**What is required**
Find the line containing "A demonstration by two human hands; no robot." in the listing below. Repeat it exactly, along with each following line up to and including the one containing "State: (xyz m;".

**Data to process**
※ ※ ※
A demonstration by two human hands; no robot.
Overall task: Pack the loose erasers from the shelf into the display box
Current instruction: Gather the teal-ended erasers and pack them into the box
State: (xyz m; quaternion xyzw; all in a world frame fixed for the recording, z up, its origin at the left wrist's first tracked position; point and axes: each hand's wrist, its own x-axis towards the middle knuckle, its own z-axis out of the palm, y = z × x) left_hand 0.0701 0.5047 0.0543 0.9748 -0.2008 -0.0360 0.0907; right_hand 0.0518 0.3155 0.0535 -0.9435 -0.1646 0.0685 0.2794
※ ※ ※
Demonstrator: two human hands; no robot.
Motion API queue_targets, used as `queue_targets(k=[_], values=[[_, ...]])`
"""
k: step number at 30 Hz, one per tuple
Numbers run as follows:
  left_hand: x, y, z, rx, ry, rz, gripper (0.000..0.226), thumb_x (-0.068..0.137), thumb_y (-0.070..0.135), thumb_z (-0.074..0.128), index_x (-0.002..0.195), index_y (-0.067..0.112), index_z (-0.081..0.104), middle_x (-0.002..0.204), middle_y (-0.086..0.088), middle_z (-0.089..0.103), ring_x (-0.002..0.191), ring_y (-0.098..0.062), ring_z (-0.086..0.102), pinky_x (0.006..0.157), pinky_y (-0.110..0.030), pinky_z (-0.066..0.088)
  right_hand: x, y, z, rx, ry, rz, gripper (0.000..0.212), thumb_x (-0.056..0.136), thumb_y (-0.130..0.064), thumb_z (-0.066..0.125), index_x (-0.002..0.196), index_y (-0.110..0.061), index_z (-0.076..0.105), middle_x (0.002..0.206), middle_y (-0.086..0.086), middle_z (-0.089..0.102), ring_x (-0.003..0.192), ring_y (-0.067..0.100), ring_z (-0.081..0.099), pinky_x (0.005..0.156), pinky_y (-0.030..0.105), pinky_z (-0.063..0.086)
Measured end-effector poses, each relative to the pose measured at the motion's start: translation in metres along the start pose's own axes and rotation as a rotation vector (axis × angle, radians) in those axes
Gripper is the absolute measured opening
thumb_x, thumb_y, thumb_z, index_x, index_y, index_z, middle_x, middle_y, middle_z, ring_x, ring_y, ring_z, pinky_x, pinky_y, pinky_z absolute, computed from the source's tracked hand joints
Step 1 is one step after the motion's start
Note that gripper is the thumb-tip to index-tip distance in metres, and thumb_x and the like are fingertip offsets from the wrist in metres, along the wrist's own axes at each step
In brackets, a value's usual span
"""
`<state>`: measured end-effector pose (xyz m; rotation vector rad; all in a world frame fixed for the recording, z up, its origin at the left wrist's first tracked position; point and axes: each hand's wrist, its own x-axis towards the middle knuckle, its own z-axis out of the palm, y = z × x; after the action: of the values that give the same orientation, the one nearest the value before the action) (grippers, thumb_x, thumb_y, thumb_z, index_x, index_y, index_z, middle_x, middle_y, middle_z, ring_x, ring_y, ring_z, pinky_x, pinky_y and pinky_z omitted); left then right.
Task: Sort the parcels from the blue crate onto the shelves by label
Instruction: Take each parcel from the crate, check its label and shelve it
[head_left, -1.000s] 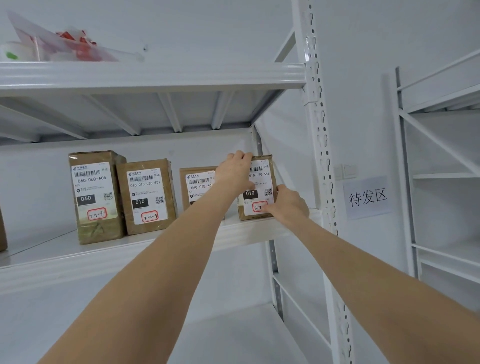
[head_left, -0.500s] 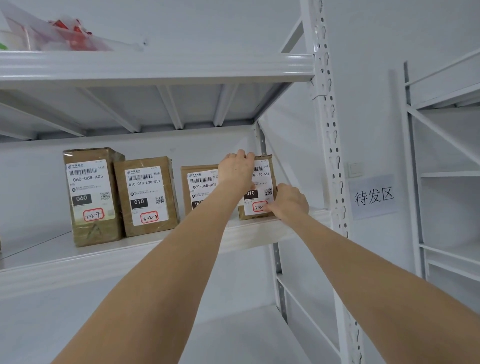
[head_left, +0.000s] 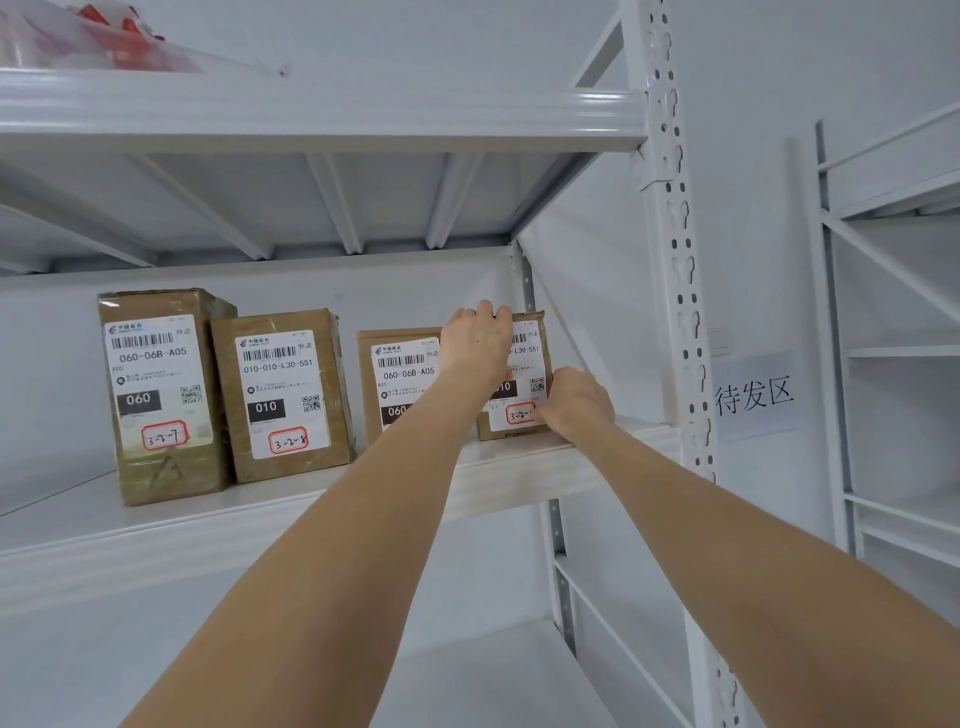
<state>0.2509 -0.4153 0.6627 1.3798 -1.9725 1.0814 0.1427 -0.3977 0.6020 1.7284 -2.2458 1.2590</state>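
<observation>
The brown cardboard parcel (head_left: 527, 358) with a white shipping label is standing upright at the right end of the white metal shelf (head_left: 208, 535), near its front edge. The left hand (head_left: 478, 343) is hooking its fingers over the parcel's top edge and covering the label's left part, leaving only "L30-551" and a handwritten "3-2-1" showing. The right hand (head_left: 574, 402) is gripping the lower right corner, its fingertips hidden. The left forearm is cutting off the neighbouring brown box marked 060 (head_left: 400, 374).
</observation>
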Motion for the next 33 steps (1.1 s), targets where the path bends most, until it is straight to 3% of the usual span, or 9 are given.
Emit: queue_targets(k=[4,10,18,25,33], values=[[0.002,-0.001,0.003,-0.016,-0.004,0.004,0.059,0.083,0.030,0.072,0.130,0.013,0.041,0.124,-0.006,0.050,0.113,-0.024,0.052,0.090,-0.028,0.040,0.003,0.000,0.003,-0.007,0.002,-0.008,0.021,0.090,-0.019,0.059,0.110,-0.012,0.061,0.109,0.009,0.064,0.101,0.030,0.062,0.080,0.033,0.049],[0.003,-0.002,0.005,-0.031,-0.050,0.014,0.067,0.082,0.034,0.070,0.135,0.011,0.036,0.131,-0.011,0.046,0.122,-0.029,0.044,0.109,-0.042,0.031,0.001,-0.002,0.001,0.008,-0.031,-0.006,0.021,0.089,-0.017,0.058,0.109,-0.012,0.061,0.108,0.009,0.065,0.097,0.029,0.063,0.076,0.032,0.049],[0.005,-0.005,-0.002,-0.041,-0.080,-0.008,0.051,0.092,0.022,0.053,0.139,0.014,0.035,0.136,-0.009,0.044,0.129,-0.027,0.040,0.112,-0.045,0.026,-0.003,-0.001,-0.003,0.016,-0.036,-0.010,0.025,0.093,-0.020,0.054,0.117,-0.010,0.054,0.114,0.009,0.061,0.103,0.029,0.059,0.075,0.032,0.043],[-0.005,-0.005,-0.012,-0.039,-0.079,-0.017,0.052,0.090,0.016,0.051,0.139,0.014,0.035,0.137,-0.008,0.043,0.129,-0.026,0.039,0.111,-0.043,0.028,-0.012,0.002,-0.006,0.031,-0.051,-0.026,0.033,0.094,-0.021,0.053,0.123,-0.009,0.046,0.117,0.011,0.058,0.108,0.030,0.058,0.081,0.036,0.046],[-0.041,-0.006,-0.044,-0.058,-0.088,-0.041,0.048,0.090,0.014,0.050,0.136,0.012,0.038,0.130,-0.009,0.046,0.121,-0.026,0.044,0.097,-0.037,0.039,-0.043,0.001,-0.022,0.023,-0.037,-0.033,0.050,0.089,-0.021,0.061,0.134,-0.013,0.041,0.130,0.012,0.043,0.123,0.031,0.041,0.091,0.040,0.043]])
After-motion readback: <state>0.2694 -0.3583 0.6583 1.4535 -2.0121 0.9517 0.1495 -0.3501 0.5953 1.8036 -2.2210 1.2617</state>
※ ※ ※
**Result for this task**
A demonstration by two human hands; no robot.
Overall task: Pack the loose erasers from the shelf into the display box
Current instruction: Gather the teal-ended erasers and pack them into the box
State: (xyz m; quaternion xyzw; all in a world frame fixed for the recording, z up, its origin at the left wrist's first tracked position; point and axes: each hand's wrist, its own x-axis towards the middle knuckle, its own z-axis out of the palm, y = z × x) left_hand 0.0701 0.5047 0.0543 0.9748 -0.2008 -0.0360 0.0907; right_hand 0.0518 0.3155 0.0535 -0.9435 -0.1646 0.0685 0.2794

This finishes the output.